◆ **What this task involves**: In these records, how many lines contain "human"? Please reply with the number only.
Data in this exercise section start
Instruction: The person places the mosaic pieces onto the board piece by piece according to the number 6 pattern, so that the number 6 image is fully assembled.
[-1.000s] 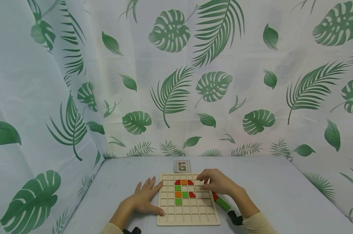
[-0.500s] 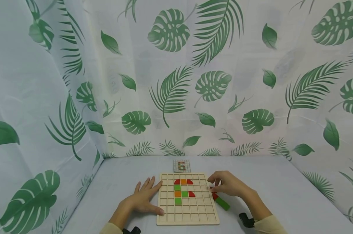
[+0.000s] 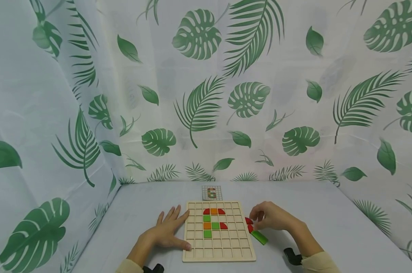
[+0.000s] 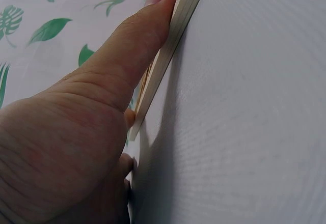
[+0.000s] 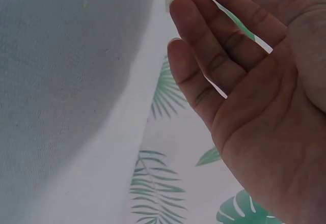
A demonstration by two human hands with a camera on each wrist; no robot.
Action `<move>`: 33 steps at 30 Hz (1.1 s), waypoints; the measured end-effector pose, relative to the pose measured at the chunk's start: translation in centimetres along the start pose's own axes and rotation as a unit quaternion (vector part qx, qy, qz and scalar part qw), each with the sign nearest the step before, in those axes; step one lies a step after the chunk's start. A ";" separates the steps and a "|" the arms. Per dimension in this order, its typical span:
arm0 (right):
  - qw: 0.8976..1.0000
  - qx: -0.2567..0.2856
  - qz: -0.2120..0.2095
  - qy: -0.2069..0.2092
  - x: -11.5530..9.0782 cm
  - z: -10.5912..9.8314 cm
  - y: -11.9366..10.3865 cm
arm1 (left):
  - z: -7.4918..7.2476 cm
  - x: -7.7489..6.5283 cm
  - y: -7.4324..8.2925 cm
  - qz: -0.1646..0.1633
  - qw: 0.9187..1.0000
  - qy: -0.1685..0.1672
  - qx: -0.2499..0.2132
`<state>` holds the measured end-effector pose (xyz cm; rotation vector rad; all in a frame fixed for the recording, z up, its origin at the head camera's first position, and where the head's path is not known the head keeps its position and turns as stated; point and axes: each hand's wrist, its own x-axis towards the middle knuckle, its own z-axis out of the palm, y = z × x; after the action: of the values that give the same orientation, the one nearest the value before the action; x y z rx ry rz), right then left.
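Observation:
In the head view my left hand [image 3: 169, 231] lies spread at the left edge of a pale wooden grid board [image 3: 226, 254], its thumb on the rim. The left wrist view shows that thumb [image 4: 137, 40] along the board's side. My right hand [image 3: 272, 217] is just right of the board, fingers loosely bent, beside two red rounded tiles [image 3: 248, 220] on the table. I see nothing held in it. On the board sit red rounded, orange [image 3: 207, 226] and green [image 3: 207, 234] square tiles. The right thumb is outside the right wrist view.
A small card [image 3: 212, 193] with a coloured figure on a grid lies behind the board. A green strip [image 3: 259, 237], perhaps several tiles in a row, lies right of the board. Leaf-printed cloth [image 3: 206, 113] hangs behind the white table [image 3: 328, 235].
My right hand has moved from above the board's upper right, rightward and down to the loose red tiles, which now show more fully. The left hand has stayed in place.

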<state>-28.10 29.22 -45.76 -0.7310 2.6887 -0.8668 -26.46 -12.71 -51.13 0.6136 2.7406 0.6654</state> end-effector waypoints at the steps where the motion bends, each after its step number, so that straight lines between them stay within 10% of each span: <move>1: 1.000 0.001 0.002 -0.004 0.0 0.0 0.1 | 0.0 0.0 0.0 -0.001 1.000 -0.001 0.000; 33: 0.996 -0.057 0.069 -0.002 -0.3 0.3 -0.2 | 0.1 0.2 -0.2 -0.002 1.000 -0.006 -0.009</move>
<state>-27.62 29.07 -45.87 -0.5614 2.7653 -0.6847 -26.70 -12.73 -51.34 0.6072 2.7219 0.6828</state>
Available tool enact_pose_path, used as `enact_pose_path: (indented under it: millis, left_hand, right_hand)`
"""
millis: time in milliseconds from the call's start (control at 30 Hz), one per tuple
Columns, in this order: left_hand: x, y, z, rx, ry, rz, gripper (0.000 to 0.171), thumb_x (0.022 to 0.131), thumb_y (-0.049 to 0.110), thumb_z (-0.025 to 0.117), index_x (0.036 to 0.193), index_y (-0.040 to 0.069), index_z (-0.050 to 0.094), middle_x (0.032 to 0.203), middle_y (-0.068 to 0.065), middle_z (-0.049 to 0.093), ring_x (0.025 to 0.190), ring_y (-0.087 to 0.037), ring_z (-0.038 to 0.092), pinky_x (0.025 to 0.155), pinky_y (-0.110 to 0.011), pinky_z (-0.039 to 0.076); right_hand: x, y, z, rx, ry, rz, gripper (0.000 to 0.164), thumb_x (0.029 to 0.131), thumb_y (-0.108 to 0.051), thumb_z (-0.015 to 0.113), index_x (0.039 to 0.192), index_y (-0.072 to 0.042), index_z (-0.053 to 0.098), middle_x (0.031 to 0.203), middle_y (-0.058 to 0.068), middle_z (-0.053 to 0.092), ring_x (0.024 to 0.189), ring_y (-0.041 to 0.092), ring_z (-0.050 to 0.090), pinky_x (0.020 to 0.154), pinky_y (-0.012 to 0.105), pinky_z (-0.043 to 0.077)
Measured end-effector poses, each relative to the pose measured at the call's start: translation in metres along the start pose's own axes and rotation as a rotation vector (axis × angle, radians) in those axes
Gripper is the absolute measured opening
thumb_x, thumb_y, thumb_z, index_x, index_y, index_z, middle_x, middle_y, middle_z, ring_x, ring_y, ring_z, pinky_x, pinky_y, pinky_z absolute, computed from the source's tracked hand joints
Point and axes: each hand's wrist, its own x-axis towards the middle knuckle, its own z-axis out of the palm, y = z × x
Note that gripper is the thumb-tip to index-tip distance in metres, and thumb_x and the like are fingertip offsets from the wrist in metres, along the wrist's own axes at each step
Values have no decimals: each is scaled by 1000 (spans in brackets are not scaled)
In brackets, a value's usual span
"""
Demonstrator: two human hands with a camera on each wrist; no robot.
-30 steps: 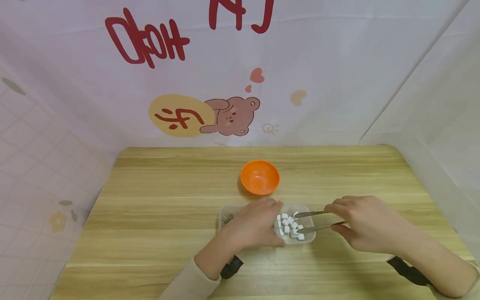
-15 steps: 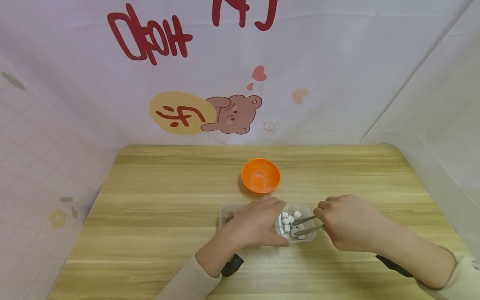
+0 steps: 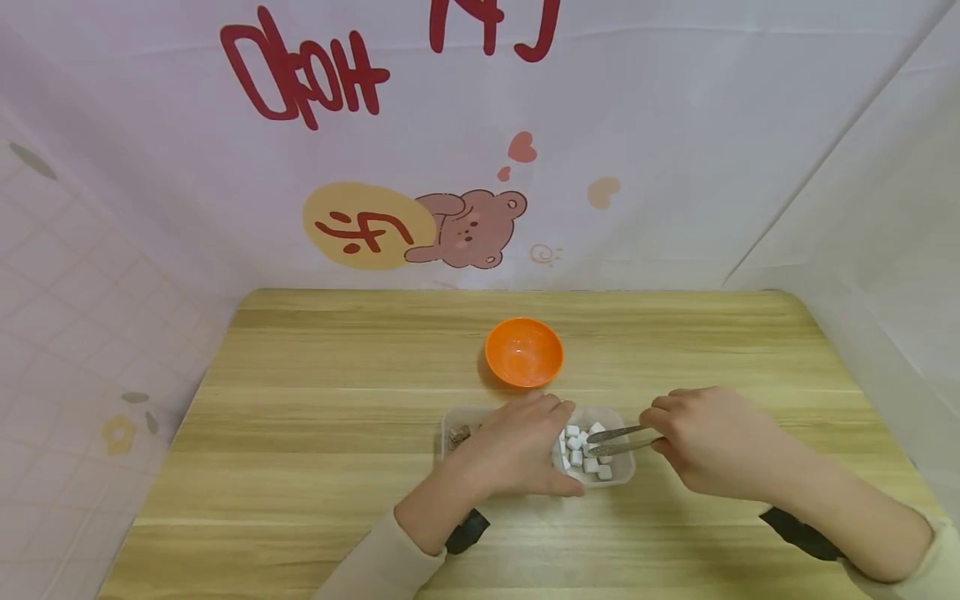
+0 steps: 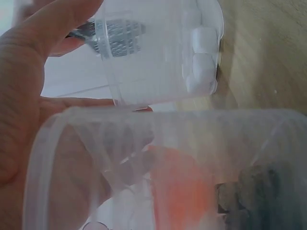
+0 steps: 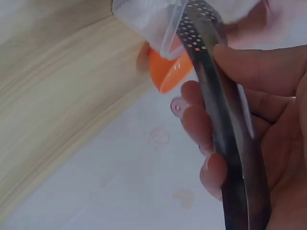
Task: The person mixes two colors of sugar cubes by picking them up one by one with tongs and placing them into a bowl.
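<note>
In the head view my left hand (image 3: 517,450) grips the clear plastic container that holds several white cubes (image 3: 576,457), thumb on its near side and fingers on its far side. My right hand (image 3: 712,437) holds metal tongs (image 3: 622,433). Their perforated tips are down among the white cubes; whether a cube is pinched between them, I cannot tell. The right wrist view shows thumb and fingers around the dark tongs (image 5: 220,110). A second clear container (image 4: 192,115) fills the lower left wrist view, with brownish cubes (image 4: 244,196); my left hand partly covers it in the head view.
An orange bowl (image 3: 524,353) stands just behind the containers on the wood-grain table (image 3: 337,358). A white printed cloth (image 3: 637,100) hangs behind the table, and more cloth flanks both sides.
My right hand moved left, then slightly back right. The tongs' two arms have drawn closer together over the white cubes. The left hand stays at the container.
</note>
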Motion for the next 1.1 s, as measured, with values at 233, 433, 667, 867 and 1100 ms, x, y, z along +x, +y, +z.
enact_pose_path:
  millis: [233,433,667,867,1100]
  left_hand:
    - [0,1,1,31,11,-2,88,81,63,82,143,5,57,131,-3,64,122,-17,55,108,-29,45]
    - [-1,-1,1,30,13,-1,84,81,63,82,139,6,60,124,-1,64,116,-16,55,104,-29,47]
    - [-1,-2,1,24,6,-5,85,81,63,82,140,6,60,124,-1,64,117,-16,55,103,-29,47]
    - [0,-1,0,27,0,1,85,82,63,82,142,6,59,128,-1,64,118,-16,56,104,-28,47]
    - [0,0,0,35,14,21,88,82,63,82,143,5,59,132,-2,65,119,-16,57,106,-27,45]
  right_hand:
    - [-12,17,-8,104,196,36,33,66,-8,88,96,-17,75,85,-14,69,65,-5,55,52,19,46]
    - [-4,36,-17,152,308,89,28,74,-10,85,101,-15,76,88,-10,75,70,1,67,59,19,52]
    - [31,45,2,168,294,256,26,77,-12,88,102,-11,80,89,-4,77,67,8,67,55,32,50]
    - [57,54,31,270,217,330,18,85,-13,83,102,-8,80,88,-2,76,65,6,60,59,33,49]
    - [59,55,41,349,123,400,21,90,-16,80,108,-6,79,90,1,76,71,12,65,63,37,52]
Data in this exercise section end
◆ **Written answer**: 2